Grand, imposant, il portait un long manteau noir sur un sweat-shirt uni tout aussi sombre. Il ne s'habillait que très rarement de manière colorée. Ce jour-là n'était pas une exception.

Lorsqu'une Mercedes noire se garra à sa hauteur, son visage jusqu'à présent fermé se détendit, laissant apparaître un maigre sourire. Il appréciait ces moments en tête-à-tête avec son frère. Il se sentait libre de se montrer tel qu'il était. Il baissait le masque qu'il s'était imposé depuis toujours et passait d'agréables moments en sa compagnie.

Pourtant, tout chez eux laissait croire qu'ils n'avaient absolument aucune chance de s'entendre. Ils étaient chacun de parfaits extrêmes dans leur personnalité. Du moins en apparences. L'un était réservé en tous points, l'autre n'attendait que le contact avec autrui. L'un aimait par dessus tout le calme, l'autre aimait passer ses samedi soirs en boîte de nuit. L'un était ferme et autoritaire, l'autre était laxiste et bon vivant.

Quelques fois les opposés s'attirent...

Les deux hommes se saluèrent et entrèrent dans le restaurant. Une fois assis à une table, la conversation ne traîna pas. À l'aise l'un avec l'autre, il n'y avait entre eux aucun tabou. À quelques sujets près...

- Alors, Esteban, tu en as trouvé une qui te plaît ? Après tous ces dates tu en as forcément trouvé une.

Esteban détestait cette question. Il lui fit les gros yeux, sans succès. Il voyait briller dans le regard de son jeune frère une lueur d'espoir et d'impatience.

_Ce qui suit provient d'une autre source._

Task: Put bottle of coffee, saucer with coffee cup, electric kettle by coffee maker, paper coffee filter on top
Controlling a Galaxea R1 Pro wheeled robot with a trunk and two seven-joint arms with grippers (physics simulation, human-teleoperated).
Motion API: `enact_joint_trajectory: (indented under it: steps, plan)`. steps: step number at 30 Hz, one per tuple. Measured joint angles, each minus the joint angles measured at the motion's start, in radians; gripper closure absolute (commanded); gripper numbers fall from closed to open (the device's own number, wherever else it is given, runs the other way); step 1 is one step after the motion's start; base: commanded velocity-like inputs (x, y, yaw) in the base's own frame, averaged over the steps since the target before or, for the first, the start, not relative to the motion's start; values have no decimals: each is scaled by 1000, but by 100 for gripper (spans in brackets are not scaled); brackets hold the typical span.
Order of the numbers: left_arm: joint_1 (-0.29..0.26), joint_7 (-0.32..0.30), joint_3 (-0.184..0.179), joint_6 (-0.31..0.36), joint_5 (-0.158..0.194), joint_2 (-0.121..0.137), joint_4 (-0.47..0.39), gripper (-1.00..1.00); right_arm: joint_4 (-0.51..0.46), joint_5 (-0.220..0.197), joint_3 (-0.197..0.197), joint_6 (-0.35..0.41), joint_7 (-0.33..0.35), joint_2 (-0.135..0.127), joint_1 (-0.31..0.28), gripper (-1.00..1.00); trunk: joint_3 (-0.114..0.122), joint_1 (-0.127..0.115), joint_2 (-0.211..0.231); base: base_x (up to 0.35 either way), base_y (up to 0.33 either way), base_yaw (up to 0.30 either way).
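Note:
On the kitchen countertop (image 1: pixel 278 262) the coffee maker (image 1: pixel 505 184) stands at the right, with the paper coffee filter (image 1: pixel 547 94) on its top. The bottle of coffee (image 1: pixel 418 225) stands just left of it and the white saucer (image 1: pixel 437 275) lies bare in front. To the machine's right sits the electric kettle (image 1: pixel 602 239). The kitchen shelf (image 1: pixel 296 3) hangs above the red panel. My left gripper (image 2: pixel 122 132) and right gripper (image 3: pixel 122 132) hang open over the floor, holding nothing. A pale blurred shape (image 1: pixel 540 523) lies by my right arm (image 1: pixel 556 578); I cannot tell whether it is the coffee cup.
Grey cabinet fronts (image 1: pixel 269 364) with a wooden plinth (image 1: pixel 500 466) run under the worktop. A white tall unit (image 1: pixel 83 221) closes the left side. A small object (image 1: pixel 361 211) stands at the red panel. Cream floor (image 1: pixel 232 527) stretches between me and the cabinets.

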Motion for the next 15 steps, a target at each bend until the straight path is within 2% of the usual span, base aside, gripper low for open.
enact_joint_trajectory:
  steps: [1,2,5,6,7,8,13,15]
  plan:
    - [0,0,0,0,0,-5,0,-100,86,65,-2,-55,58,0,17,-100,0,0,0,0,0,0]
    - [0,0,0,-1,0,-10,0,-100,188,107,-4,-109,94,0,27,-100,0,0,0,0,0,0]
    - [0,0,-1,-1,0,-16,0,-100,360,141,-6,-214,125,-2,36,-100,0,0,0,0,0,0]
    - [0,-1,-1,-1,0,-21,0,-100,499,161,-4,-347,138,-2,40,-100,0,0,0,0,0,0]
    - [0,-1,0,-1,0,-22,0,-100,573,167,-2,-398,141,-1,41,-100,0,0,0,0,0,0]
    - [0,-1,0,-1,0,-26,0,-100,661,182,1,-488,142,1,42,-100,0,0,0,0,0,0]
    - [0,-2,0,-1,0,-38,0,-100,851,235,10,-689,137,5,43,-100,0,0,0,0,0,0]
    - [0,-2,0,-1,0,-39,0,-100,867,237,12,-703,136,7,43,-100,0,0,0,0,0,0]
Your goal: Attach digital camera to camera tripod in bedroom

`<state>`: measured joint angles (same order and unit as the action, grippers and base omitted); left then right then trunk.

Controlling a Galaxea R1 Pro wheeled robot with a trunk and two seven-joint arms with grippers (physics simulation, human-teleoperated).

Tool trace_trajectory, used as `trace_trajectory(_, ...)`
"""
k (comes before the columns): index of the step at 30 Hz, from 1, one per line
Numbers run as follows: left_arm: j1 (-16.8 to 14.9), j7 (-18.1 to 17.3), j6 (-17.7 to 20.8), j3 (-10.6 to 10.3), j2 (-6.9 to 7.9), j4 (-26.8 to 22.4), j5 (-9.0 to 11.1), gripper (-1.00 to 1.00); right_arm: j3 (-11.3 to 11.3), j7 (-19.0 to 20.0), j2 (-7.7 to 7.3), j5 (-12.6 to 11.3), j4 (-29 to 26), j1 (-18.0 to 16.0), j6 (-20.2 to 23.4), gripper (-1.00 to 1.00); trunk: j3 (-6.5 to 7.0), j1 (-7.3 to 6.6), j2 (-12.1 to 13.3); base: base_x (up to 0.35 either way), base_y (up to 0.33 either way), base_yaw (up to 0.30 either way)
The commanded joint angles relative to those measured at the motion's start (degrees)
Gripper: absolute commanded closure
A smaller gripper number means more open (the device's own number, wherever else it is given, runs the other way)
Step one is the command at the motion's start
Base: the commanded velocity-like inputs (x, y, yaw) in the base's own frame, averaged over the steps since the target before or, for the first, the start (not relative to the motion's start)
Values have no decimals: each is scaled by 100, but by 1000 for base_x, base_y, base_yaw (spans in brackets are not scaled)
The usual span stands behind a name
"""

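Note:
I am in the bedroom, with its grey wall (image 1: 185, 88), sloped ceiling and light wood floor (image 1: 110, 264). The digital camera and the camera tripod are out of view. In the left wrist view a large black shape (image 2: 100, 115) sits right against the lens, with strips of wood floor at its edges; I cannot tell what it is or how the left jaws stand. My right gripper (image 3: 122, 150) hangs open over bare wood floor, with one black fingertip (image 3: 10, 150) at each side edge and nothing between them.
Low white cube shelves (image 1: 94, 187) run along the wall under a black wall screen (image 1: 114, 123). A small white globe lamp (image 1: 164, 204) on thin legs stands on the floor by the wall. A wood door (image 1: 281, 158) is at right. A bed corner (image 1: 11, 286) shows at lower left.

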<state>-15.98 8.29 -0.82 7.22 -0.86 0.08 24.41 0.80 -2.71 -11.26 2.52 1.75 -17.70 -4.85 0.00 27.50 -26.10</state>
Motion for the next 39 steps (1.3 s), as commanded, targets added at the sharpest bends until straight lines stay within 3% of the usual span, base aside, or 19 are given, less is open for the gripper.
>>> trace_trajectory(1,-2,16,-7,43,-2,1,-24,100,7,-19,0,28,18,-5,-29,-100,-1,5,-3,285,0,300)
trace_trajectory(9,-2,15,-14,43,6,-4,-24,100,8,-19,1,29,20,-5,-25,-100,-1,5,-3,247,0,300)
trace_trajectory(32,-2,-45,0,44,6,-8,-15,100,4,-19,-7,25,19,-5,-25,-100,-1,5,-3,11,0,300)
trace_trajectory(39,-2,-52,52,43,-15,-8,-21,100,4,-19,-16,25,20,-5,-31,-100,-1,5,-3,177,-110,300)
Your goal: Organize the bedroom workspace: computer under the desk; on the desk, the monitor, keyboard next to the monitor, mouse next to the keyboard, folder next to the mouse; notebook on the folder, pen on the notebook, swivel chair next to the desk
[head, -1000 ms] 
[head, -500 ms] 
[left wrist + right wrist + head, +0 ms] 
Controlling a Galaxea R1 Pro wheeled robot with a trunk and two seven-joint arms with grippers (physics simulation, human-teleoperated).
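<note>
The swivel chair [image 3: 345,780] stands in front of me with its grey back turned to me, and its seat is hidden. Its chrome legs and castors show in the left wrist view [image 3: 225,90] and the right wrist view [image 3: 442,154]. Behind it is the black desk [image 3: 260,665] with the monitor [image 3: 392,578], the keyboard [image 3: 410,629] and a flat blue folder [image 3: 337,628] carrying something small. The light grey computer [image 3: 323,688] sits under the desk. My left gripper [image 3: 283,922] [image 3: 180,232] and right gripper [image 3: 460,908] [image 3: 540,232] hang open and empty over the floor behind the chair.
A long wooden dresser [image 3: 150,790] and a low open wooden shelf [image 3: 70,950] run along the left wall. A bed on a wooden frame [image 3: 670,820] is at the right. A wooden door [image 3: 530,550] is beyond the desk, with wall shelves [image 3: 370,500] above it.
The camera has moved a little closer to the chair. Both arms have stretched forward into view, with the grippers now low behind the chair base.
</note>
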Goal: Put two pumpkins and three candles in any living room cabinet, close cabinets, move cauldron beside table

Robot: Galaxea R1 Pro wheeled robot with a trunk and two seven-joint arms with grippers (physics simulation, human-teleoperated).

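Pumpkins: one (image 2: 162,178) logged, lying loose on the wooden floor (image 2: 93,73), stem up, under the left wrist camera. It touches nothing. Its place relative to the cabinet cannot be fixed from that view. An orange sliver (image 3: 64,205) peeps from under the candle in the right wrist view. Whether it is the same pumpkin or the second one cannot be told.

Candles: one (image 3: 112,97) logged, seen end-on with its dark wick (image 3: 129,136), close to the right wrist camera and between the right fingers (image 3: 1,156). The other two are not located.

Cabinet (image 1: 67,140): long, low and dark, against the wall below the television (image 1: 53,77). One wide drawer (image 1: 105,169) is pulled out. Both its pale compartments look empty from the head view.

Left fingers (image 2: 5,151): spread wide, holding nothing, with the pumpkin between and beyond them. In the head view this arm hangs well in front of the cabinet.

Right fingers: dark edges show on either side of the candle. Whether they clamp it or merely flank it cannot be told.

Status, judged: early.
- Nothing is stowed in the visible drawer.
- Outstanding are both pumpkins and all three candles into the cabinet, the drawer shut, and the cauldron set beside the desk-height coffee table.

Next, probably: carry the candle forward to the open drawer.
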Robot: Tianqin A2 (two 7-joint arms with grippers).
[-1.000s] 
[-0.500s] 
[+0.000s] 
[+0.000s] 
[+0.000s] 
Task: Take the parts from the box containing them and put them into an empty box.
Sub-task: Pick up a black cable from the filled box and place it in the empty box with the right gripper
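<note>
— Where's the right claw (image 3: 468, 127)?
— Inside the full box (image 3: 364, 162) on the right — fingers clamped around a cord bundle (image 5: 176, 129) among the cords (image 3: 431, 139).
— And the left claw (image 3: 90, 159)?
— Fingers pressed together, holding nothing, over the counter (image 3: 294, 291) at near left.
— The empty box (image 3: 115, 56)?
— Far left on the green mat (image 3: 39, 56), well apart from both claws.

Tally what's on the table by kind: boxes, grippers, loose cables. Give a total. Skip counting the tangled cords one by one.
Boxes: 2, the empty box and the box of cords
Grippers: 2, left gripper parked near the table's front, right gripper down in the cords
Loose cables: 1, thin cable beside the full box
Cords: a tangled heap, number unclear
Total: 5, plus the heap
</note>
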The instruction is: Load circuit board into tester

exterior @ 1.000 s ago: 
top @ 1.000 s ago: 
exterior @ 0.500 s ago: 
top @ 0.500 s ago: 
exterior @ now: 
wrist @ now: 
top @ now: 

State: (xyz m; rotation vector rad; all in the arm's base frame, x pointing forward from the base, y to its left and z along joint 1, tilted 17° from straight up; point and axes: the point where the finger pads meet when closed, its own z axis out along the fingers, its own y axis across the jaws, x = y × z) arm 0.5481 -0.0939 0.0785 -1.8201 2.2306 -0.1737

- Aucune qui ne soit assez bien. Et puis je n'ai pas envie de parler de ça. Je n'ai pas de temps à perdre à courir après les femmes comme un pauvre type en manque d'attention. Je n'ai pas besoin de ça dans ma vie.
- Ça quoi ? dit son frère d'un air malicieux, fier d'avoir trouver une faille au discours de son frère. D'attention ?

Esteban choisi le silence. Il avait horreur de débattre sur un sujet qu'il savait inutile. Il savait pertinemment qu'affronter le jugement de son frère sur la question ne ferait que l'énerver. Il n'était pas venu pour ça.

Hardin n'avait pas besoin de grands discours pour comprendre les pensées de son frère. Ils étaient si proches qu'il pouvait presque lire dans ses pensées. Il savait que cela ne valait pas la peine de continuer.

Esteban ne le montrait pas, mais il souffrait. Il faisait mine d'y être indifférent mais il ne pouvait pas se mentir à lui-même.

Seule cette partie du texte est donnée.